Lockdown challenge refused
R (Dolan and Ors) v Secretary of State for Health and Social Care and Secretary of State for Education  EWHC 1786 (Admin)
Following a hearing on 2 July 2020, the court has refused an application for permission to apply for judicial review of the Health Protection (Coronavirus, Restrictions) (England) Regulations 2020 (the regulations) as well as a decision to close schools and educational establishments.
The claimants argued that the regulations were unlawful on a number of public law grounds, including that they were ultra vires, irrational and disproportionate. It was also argued that the regulations breached a number of articles under the European Convention on Human Rights (the convention).
The court first considered whether the claim had been brought promptly. Despite the claim form having been filed almost two months after the regulations were made, the court did not hold that the claim was barred by reason of delay.
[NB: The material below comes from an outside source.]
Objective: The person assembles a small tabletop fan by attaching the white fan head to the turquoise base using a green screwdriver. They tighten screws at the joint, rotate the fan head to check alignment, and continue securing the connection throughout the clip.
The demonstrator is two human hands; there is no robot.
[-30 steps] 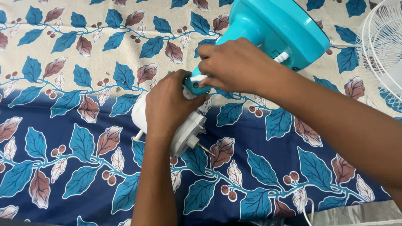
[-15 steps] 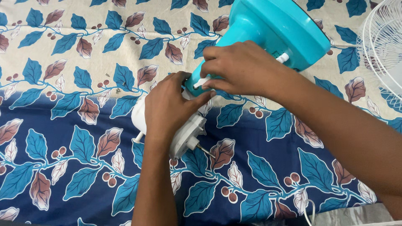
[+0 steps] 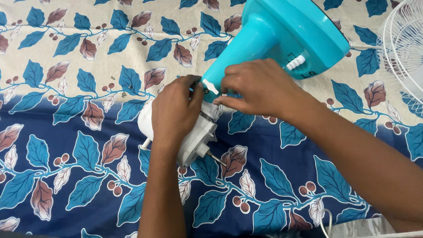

However, crucially, a number of the regulations challenged had been replaced or amended by the hearing date. Consequently, the court held that various parts of the challenge were academic. Although the court has the discretion to entertain academic claims, it saw no good reason to do so.
Considering the claimants’ assertion that the regulations were ultra vires as being beyond the power conferred by the Public Health (Control of Diseases) Act 1984 (the Act), the court held that the Act conferred broad powers on the secretary of state to adopt a wide range of measures to combat the spread of infection. The ultra vires claim was therefore held to be unarguable.
The court also dismissed arguments from the claimants that:
- the government’s five tests to be met prior to restrictions being relaxed were an unlawful fettering of ministerial discretion; and
- the decision to make and maintain the regulations was irrational and disproportionate.
The court noted in this regard the government’s lawful aims and the difficulties in balancing rival considerations.
The court then went on to consider the claim that the regulations breached convention rights, including the right to liberty and security (Article 5), the right to private and family life (Article 8), freedom of religion (Article 9), freedom of peaceful assembly and association (Article 11), and the right to property (Article 1 of the First Protocol). With one exception, the court concluded that it was not arguable that the regulations gave rise to a breach of the convention, any interference with the rights in question being justified and proportionate. The court was, however, minded to proceed to a full hearing on the claim that the prohibition of the use of places of worship for communal acts of worship breached Article 9. However, following the hearing, regulations were made which permitted places of worship to hold acts of communal worship for up to 30 people. The court in its judgement therefore suggested that this claim may have become academic.
Points to take away
- Act quickly – a claim for judicial review must always be brought promptly, but this is even more important than ever in the constantly evolving environment in which we live currently as a result of COVID-19;
- Prepare strong evidence – the claimants’ in this case lost their claim under Article 1 Protocol 1 of the convention for want of evidence. In principle, though, it seems to us that a claimant might well succeed on that basis, for example if it could be shown that they were being deprived of the opportunity to earn a living as a result of the continued imposition on them of COVID-19 related restrictions while others were allowed to return to work; and
- Judicial review can be an powerful weapon – this decision is consistent with the recent decision in the Brexit-related Miller proceedings; courts are willing to consider judicially reviewing any decision taken by the government.